(Source records Opens)

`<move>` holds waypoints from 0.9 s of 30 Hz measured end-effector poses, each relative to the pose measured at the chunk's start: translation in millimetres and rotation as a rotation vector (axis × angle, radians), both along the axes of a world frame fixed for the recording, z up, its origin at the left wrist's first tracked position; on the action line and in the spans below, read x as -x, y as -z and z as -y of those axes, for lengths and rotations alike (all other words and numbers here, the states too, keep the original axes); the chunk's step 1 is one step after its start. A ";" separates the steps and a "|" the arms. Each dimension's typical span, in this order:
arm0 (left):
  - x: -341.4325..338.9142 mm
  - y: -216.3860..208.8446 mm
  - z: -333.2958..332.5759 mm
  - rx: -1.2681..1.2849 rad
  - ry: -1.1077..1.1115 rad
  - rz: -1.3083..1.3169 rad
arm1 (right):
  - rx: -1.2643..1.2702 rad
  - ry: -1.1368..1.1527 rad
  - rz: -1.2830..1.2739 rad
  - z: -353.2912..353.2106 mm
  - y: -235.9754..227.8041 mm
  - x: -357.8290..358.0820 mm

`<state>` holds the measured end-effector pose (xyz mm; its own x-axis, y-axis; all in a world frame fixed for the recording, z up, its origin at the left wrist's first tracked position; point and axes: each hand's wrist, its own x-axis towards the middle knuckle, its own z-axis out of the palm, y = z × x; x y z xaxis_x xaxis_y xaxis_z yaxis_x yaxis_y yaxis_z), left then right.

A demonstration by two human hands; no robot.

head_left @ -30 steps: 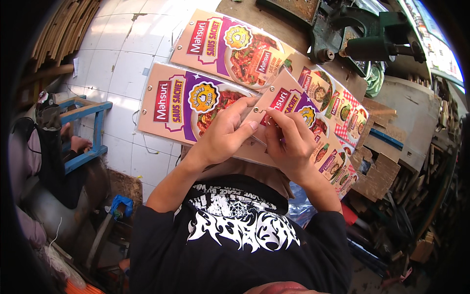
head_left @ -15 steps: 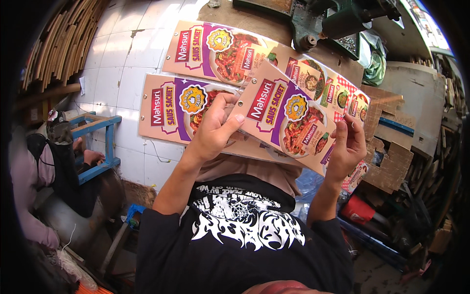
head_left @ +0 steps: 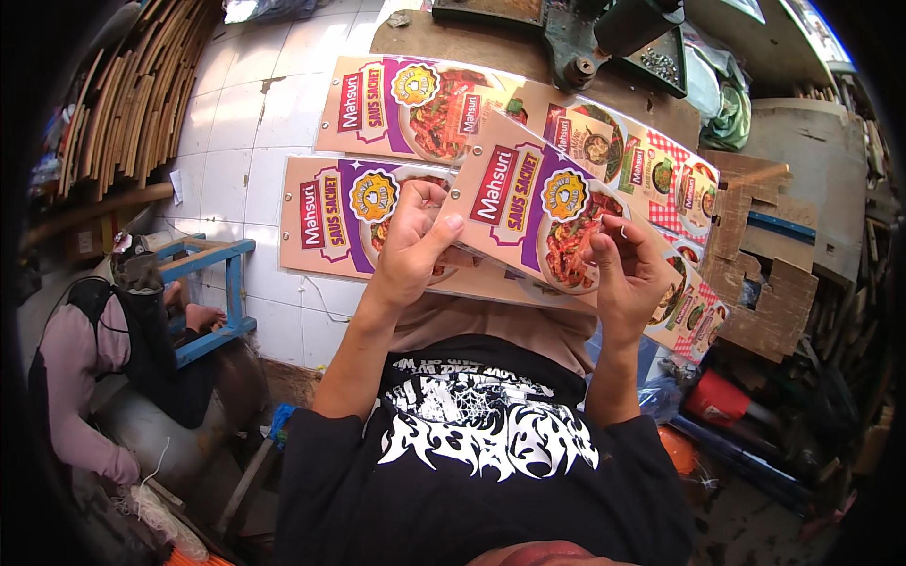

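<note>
My left hand [head_left: 415, 241] is closed on the left end of a long printed food sign [head_left: 505, 193], brown and purple with metal eyelets at its edge. The sign is tilted above two similar printed signs, one farther away [head_left: 363, 132] and one nearer [head_left: 316, 250]. My right hand [head_left: 628, 278] hovers over the middle of the held sign, its thumb and fingers pinched together. A tiny pale thing seems to show at those fingertips, too small to name. The right end of the held sign reaches past my right wrist.
A dark green press machine [head_left: 580, 52] stands at the far edge, with a tray of small metal pieces [head_left: 661, 61] beside it. Torn cardboard [head_left: 774, 307] lies at the right. To the left are a blue stool frame [head_left: 212, 344], stacked wooden strips [head_left: 142, 104] and another person's sleeve [head_left: 71, 377].
My right hand has moved left along the held sign, from its right part to its middle, still pinched. My left hand keeps its grip on the sign's left end. The view has shifted slightly.
</note>
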<state>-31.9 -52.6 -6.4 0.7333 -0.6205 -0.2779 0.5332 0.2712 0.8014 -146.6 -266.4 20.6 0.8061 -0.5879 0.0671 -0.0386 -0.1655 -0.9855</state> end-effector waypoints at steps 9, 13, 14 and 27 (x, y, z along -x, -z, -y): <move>2.6 4.0 -1.2 0.048 -0.040 -0.001 | 0.292 0.531 -0.042 86.4 12.8 44.8; 3.5 3.7 -1.6 0.050 -0.061 -0.008 | 0.584 0.841 -0.212 161.4 38.9 121.2; 3.3 3.9 -1.7 0.050 -0.052 -0.004 | 0.519 0.882 -0.207 177.5 49.5 144.7; 6.8 -3.9 0.5 -0.044 -0.089 0.057 | 0.193 1.018 -0.444 268.6 124.9 271.8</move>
<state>-38.7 -53.0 -2.5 0.8003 -0.5406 -0.2594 0.4616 0.2794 0.8419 -418.4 -535.0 -104.3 -0.0680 -0.9962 0.0548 -0.5834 -0.0049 -0.8122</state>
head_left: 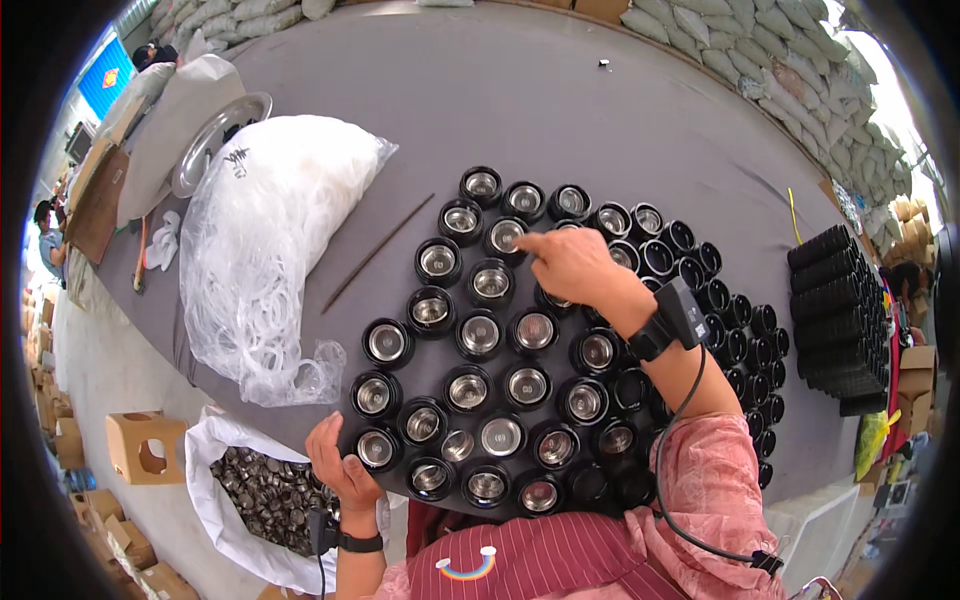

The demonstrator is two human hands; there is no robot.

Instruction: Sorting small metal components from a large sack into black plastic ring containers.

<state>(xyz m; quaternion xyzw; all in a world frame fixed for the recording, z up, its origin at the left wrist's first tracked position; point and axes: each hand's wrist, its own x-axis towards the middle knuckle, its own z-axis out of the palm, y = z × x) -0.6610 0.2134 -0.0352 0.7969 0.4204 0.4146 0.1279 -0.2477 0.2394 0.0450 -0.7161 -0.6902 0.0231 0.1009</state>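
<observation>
Closest in, a maroon pinstriped cloth apron (540, 560) with a rainbow patch, and just ahead, the left hand (345, 480) at the table's near edge, thumb and fingers apart, nothing visible between them. Down beside it, a white woven sack (208, 455) brims with small, shiny metal caps (265, 500). Over the grey, smooth-topped table (450, 90) spread squat, round black cups (480, 335), most with gleaming silver metal centres. And here's the right hand (580, 268), reaching across them: index finger straight, its tip at one silver-centred black cup (505, 232) near the group's far end! The other fingers curl under; can't tell whether they grip anything. Left of the cups, a thin dark stick (375, 255), then a bulging, crinkled clear plastic bag (265, 240) of pale rings. Off right, ribbed black stacks (835, 315); farthest out, lumpy pale sacks (790, 75) pile high.
</observation>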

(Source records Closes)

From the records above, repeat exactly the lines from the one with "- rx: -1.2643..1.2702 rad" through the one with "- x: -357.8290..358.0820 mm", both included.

__Response to this exercise__:
  - rx: -1.2643..1.2702 rad
  - ry: -1.1368..1.1527 rad
  - rz: -1.2830..1.2739 rad
  - z: -353.2912..353.2106 mm
  - y: -235.9754..227.8041 mm
  - x: -357.8290..358.0820 mm

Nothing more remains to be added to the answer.